More than 2750 Victorians have found positions through the Working for Victoria fund since its launch.

An army of cleaners and community support workers will join the battle to slow the spread of coronavirus in a new initiative backed by the Victorian Government’s Working for Victoria fund.

The $500 million Working for Victoria program is matching people who have lost their job due to the economic impacts of coronavirus with employers who need staff. More than 2,750 Victorians have found positions through Working for Victoria since the program was launched last month.

The government has struck agreements with an initial 28 councils across Victoria to support more than 2,300 people into jobs that include land and asset management, community outreach, hardship relief delivery and crisis co-ordination.

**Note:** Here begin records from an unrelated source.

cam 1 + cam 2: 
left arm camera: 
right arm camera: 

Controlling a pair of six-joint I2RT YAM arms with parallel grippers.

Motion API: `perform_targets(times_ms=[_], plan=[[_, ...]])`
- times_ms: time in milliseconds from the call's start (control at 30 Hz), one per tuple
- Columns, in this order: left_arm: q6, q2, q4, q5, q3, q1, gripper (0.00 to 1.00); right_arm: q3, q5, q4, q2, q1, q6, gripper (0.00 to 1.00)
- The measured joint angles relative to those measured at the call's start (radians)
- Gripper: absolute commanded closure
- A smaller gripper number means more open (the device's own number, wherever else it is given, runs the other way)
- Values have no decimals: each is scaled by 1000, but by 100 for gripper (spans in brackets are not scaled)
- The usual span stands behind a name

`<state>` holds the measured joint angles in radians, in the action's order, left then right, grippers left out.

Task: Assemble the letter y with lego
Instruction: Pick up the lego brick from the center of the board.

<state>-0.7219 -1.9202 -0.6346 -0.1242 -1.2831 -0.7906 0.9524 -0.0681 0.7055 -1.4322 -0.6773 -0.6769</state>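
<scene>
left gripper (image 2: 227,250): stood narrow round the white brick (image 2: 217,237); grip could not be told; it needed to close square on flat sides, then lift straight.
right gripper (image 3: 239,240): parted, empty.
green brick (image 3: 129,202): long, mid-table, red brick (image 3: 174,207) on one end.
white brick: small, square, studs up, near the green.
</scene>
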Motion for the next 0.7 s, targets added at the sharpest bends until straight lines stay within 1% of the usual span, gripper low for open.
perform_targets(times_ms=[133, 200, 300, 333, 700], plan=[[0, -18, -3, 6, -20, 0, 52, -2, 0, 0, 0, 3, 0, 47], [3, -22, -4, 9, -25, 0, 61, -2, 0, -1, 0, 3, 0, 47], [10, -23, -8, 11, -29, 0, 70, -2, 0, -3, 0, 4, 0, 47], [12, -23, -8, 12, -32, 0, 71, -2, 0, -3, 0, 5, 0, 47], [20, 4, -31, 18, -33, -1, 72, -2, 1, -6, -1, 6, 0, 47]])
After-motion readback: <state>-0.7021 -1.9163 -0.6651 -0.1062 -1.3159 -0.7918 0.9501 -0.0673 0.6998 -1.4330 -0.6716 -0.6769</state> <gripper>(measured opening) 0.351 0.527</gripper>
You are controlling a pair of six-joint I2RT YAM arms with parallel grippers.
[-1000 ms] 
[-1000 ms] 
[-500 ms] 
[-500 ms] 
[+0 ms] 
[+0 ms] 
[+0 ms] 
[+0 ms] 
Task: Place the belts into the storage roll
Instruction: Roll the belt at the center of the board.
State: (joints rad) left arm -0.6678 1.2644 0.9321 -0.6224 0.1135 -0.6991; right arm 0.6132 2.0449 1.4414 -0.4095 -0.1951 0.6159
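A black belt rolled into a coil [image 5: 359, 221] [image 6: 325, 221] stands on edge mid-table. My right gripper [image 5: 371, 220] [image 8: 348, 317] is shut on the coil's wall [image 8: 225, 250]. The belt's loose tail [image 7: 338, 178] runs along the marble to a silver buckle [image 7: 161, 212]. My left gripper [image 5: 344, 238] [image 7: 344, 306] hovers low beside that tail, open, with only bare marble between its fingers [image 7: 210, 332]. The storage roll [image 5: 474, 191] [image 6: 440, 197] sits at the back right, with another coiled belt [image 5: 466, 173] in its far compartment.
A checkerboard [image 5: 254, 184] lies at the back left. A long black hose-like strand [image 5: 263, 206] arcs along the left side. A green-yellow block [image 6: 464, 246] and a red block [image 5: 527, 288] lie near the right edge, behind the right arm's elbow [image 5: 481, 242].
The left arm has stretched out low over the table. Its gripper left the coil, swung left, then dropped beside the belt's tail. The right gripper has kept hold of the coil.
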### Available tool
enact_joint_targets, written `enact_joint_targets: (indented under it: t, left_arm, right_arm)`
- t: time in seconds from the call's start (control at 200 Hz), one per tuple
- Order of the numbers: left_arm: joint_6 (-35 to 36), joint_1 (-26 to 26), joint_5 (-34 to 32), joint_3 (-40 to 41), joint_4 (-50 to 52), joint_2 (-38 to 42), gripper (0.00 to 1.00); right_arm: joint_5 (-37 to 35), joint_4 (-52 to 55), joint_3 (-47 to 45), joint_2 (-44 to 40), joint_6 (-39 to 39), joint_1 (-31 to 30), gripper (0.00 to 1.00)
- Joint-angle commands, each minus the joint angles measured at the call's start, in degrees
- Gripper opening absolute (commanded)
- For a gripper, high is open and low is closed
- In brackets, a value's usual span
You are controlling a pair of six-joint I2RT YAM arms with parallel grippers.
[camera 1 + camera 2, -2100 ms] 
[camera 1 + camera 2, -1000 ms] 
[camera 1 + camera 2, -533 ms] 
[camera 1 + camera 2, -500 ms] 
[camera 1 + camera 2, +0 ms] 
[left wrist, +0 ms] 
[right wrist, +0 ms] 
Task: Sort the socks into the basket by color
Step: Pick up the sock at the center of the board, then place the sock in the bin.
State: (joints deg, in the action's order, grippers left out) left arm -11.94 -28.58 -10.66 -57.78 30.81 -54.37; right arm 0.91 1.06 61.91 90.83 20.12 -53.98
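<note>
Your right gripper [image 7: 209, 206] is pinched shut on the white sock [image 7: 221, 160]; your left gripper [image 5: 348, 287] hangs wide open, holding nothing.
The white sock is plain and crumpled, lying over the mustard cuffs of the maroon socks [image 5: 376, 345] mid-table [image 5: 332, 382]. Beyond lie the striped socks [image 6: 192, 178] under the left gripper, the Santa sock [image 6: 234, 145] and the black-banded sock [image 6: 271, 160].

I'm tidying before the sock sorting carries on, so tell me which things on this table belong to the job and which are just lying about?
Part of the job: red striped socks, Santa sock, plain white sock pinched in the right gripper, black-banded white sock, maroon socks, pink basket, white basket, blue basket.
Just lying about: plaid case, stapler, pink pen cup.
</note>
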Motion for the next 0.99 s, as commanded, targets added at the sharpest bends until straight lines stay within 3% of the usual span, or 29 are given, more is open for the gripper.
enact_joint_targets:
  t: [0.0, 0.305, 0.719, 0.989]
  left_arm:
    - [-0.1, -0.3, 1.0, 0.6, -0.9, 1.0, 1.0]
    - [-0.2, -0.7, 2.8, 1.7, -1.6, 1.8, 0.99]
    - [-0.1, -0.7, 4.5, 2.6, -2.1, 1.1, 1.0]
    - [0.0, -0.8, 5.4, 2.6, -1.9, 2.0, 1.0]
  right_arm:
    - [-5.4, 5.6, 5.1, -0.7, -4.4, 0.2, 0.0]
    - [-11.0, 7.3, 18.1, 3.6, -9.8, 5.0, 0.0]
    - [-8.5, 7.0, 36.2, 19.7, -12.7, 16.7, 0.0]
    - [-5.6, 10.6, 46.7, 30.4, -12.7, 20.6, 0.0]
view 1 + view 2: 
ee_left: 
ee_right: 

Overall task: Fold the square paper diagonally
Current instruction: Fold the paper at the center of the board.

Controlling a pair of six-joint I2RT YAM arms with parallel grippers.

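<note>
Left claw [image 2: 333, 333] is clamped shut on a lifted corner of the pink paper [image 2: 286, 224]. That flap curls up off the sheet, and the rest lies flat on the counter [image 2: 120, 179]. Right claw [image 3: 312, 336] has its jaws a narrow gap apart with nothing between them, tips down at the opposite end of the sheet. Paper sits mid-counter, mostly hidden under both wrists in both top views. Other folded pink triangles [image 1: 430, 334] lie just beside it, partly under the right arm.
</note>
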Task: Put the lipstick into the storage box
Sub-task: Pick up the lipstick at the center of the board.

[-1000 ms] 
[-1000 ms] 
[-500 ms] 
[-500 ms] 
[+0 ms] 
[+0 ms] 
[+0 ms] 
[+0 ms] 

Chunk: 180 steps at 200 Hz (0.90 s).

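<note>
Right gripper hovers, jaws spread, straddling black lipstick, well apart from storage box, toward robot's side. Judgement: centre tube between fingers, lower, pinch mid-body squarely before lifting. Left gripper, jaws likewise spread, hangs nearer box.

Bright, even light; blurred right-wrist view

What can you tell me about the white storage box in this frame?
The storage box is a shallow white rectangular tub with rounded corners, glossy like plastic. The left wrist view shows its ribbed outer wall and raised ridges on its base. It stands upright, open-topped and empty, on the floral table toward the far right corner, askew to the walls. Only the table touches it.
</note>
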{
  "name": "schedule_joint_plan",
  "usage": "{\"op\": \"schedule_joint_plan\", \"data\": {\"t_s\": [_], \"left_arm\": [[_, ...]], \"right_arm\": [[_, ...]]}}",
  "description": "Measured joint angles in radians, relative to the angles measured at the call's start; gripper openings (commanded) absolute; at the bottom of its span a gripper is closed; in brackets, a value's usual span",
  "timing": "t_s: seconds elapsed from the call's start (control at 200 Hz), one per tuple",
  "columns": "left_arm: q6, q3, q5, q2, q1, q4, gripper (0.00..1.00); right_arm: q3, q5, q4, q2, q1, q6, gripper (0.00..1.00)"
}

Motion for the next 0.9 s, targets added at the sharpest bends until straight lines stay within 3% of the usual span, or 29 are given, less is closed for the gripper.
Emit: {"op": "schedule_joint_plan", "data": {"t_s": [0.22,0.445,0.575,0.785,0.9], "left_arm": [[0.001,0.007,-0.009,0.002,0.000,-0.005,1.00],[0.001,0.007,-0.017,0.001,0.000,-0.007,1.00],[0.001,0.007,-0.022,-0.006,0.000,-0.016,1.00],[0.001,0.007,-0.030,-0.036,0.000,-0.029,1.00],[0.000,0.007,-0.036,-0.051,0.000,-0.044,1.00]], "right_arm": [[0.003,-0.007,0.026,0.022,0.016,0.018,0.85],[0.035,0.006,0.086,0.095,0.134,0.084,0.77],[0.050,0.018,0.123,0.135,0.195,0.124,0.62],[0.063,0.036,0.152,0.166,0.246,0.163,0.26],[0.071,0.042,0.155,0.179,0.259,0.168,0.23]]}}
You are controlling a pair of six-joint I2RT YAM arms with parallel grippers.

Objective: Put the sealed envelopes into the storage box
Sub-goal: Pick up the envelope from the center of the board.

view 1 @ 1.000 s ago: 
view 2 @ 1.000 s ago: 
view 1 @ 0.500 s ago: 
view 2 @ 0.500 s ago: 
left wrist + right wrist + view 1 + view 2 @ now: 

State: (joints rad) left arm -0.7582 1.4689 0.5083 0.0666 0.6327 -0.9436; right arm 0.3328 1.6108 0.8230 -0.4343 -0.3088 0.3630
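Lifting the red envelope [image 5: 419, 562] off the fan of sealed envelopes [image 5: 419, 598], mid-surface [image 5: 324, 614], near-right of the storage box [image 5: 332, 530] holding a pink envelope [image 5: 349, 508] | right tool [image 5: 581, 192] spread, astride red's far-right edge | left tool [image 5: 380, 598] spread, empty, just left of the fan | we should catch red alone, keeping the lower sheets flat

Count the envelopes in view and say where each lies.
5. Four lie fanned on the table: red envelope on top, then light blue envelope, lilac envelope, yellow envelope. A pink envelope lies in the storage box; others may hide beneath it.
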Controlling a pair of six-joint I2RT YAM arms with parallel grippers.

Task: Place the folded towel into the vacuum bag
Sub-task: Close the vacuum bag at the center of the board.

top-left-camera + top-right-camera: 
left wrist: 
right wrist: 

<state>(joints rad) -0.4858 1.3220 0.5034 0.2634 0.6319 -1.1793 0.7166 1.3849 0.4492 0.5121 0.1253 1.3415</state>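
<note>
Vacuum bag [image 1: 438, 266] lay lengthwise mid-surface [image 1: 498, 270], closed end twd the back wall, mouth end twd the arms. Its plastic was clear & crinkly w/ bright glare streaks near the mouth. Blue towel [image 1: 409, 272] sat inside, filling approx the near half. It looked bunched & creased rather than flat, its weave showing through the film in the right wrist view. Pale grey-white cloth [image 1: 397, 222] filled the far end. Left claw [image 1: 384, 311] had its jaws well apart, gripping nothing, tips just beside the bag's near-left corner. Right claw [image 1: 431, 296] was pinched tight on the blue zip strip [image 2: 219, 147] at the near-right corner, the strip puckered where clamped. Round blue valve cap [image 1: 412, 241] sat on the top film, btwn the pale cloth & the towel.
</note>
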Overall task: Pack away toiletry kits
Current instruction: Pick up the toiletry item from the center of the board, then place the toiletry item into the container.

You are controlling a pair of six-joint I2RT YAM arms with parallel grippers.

Council workers who have been stood down may be redeployed into these new roles.

The cities of Melbourne, Maribyrnong, Yarra, Port Phillip and Stonnington have led the way in employing and training people to perform tasks including deep cleaning of public assets such as drinking fountains and disinfecting surfaces such as handrails, street furniture, playgrounds, tram stops, traffic signal boxes and mailboxes.

Minister for Jobs, Innovation and Trade Martin Pakula, said the fund is about creating jobs for people in need and providing benefits for local communities.

“We’re speaking with more councils about opportunities to create jobs in communities across Victoria through this vital program.”

Last month, the government announced a $1.7 billion Economic Survival Package for the hardest hit businesses and workers who required urgent and immediate support. The package included payroll tax refunds worth $550 million and the $500 million Business Support Fund.

The Business Support Fund is dedicated to small businesses that do not pay payroll tax and which operate in those sectors of the economy that were most directly affected or severely impacted by the shutdowns ordered to protect public health and save lives.

Businesses in sectors such as retail, tourism, hospitality, accommodation and the arts were the first to be eligible for $10,000 Business Support Fund grants. With more than $150 million paid out in grants to businesses across the state, the fund will now move to the second phase of support.

The criteria will be expanded to include businesses with a wages bill less than the payroll tax threshold of $650,000 who are participating in the Commonwealth JobKeeper program, regardless of the sector they operate in.

Eligibility for the fund will not be expanded to include sole traders, who are covered by JobKeeper.

Job seekers can register their details on the vic.gov.au/workingforvictoria to access opportunities.